Tree-sitter adventures: Language injections
Posted on Mon 18 December 2023 in Neovim
I'm currently working on a personal fun project that tries to make this code valid Rust:
#[sql]
fn get_subjects() -> Vec<i32> {
"select id from subjects"
}
In case you don't know Rust: #[sql]
is a macro that rewrites the function to
make it legal code. My goal is to be able to write inline SQL queries as
convenient and with as little boilerplate as possible. But the point of this
article is that the above code snippet looks like this in my editor:
So the SQL code inside the Rust string is highlighted properly. That's cool, but it surprised me even more that it still worked while writing this article in Markdown:
SQL inside Rust inside Markdown and still everything is properly highlighted.
How does this work?
This is possible due to the
Tree-sitter integration in
Neovim. More or less everything you have to know was
already explained in of TJs
videos. Well, not everything:
The Tree-sitter integration is rather new, some features required plugins
in the past, but will be integrated in 0.10, APIs changed, ... Long story
short: I'll walk you through my steps required to make this working in
Neovim v0.10.0-dev-1836+g36552adb3
.
Tree-sitter queries
Tree-sitter allows you to write queries to pick parts of the code in your
editor. Just open a source file in Neovim and execute :InspectTree
(remember,
you need 0.10 for all of this to work). You get the parsing tree of
Tree-sitter. Just move the cursor around in any of both windows and observe
what is highlighted in the other one. If you have basic knowledge how language
parsing and ASTs work, you should get the idea.

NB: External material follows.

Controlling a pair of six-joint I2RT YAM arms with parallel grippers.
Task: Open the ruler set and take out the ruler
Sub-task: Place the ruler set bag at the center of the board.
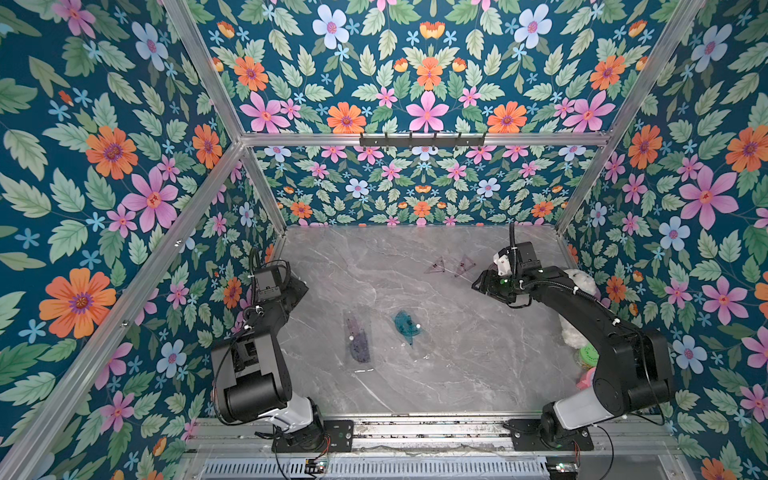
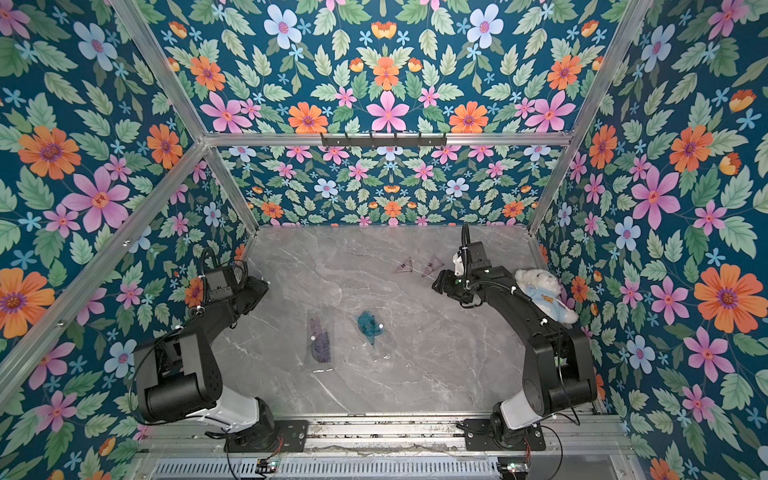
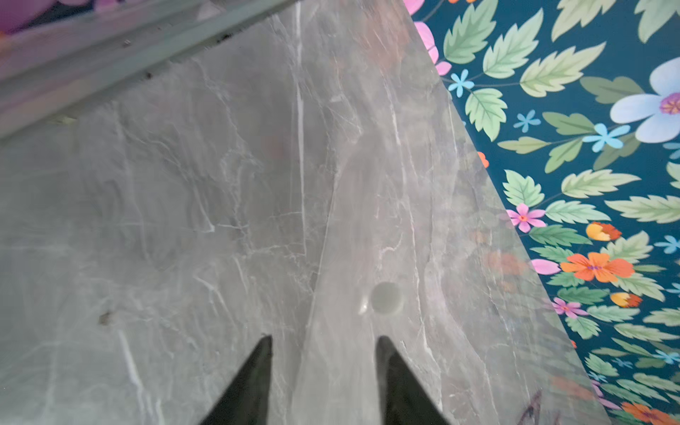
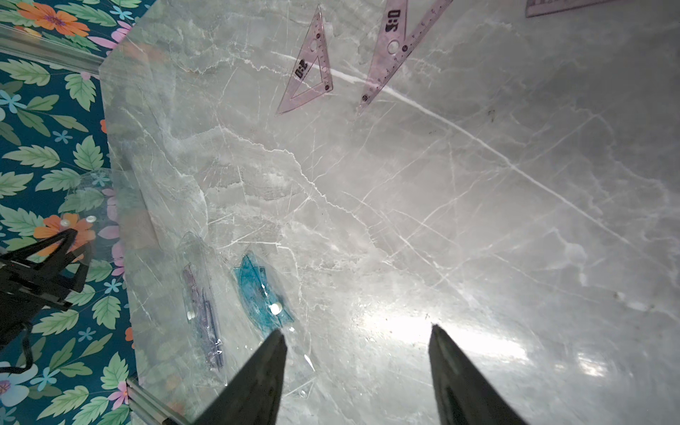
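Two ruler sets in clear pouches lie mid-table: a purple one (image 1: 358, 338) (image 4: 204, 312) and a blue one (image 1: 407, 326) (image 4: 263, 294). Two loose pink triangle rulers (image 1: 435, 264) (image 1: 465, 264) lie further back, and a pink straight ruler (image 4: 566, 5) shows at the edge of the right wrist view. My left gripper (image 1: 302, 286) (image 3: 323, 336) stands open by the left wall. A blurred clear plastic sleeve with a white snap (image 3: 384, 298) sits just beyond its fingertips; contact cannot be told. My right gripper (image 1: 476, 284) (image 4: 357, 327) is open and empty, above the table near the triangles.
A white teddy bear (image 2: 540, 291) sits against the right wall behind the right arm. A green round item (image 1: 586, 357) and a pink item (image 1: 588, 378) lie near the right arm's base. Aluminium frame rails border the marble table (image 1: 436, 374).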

The query I came up with for the above example is:
;extends
(
(attribute_item
(attribute
(identifier) @ident (#any-of? @ident "sql")
)
)
.
(function_item
body: (block (string_literal) @injection.content)
)
(#offset! @injection.content 0 1 0 -1)
(#set! injection.language "sql")
)
The part before the dot looks for the attribute (#[sql]
). #any-of?
allows
to check against a list of strings, which I did in the beginning, but the ended
up with just "sql"
. The @ident
(starting with @
) is a "capture". The name
ident
is arbitrary and could also be xyz
. But the second one is a built-in
name expected by Neovim. The content to be highlighted has to go into
@injection.content
and @injection.language
needs to hold the name of
language to be used for highlighting.
The dot means that the next pattern must match directly after the first one. Otherwise it would match any later sibling. Then I match for the string literal inside the body of the function, which is self-explanatory after you got the idea.

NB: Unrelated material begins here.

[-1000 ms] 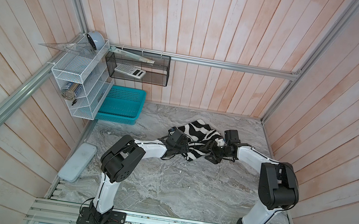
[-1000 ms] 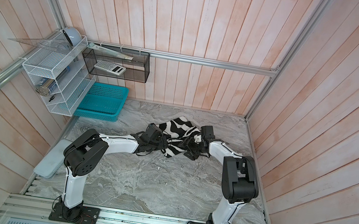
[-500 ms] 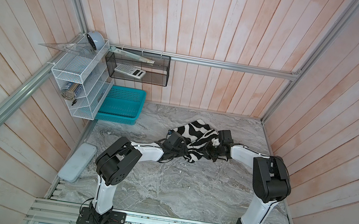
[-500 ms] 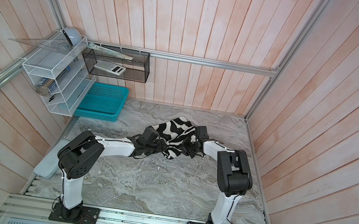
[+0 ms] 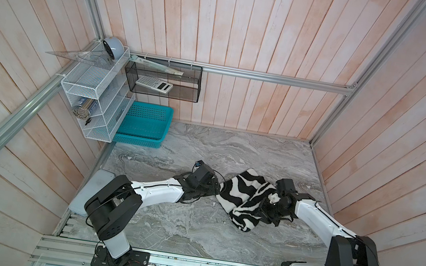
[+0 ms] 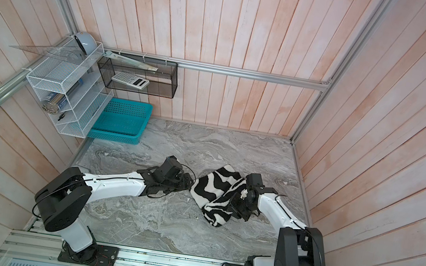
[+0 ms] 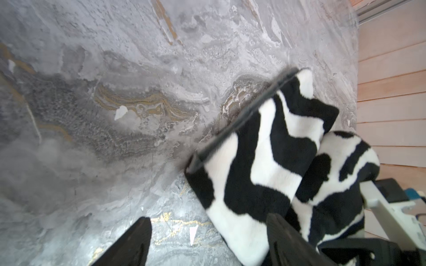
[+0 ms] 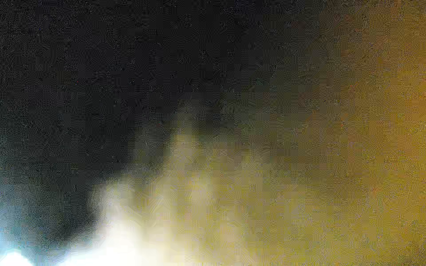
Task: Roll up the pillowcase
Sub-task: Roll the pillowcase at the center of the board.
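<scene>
On the grey marbled tabletop (image 5: pixel 189 232), between both arms: plush black-and-white zebra-striped pillowcase (image 5: pixel 239 195), seemingly half rolled, thick roll on the right arm's side, flat tail toward the left. Left gripper (image 7: pixel 208 220) spread wide, straddling the tail's near corner, gripping nothing. Right gripper (image 5: pixel 266 208) pressed into the roll; grip impossible to tell, wrist view smothered. Probably best: roll onward over the tail with both ends level, keep side edges square, avoid dragging the bundle sideways.
</scene>
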Robot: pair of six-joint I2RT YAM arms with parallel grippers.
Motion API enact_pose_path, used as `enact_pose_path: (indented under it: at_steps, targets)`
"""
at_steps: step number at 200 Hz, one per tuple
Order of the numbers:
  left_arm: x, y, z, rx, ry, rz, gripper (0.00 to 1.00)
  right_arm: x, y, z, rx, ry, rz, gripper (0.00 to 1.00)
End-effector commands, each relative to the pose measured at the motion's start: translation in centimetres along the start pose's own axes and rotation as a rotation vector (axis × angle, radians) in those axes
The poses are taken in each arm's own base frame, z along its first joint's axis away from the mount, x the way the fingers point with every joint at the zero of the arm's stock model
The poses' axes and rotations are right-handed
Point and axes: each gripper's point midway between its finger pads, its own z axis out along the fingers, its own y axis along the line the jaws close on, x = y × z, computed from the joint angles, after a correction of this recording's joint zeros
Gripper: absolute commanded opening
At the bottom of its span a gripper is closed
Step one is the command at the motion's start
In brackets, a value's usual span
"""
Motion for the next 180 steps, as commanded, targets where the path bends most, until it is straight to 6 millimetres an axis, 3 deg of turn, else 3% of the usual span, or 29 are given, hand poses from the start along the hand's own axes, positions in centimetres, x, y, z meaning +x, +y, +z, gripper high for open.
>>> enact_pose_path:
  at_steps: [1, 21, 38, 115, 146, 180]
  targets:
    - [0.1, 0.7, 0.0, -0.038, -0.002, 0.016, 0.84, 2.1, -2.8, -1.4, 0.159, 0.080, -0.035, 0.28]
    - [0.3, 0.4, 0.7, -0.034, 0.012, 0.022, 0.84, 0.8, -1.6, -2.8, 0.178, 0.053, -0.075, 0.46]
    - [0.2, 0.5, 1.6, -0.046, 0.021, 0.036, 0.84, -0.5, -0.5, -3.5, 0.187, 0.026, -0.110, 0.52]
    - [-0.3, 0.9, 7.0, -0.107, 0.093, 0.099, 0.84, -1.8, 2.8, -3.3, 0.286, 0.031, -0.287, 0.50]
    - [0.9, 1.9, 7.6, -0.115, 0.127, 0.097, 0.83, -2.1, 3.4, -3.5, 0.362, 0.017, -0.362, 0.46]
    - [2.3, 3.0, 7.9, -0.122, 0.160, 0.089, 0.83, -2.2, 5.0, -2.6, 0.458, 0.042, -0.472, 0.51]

Now for a tricky detail: The pattern matches the full string, including the
double quotes. If you would highlight that one, it would still be a string. The
highlighting needs to be applied to the content of the string without double
quotes. The #offset!
is doing just that: It removes the first and last
characters. Finally I use #set!
to tell Tree-sitter which language to
highlight.
injections.scm
To give it a try put the query into a file called injections.scm
in
after/queries/rust
in one of your config pathes. Copy the initial Rust
snippet into a *.rs
file, open it and see what happens.
Highlighting
Motivated by my success I wondered whether it would be possible to highlight the SQL a bit more. And of course it is. You just need a slightly modified query:
; extends
(
(attribute_item
(attribute
(identifier) @x (#any-of? @x "sql")
)
)
.
(function_item
body: (block (string_literal) @inlinesql)
)
)
It is more or less the same, mainly different capture names. The @x
does not
really matter beside checking for the name of the identifier. But if you copy
this query into queries/rust/highlights.scm
(without after
, don't ask me
why) the @inlinesql
automatically defines a highlighting group in Neovim. You
could now execute :hi @inlinesql guibg=#502040
and the SQL code will get a
different background color.
Conceal
Neovim has the option to conceal certain characters, so I wondered whether I could hide the double quotes around the SQL code. Long story short: It should be possible, but it does not work.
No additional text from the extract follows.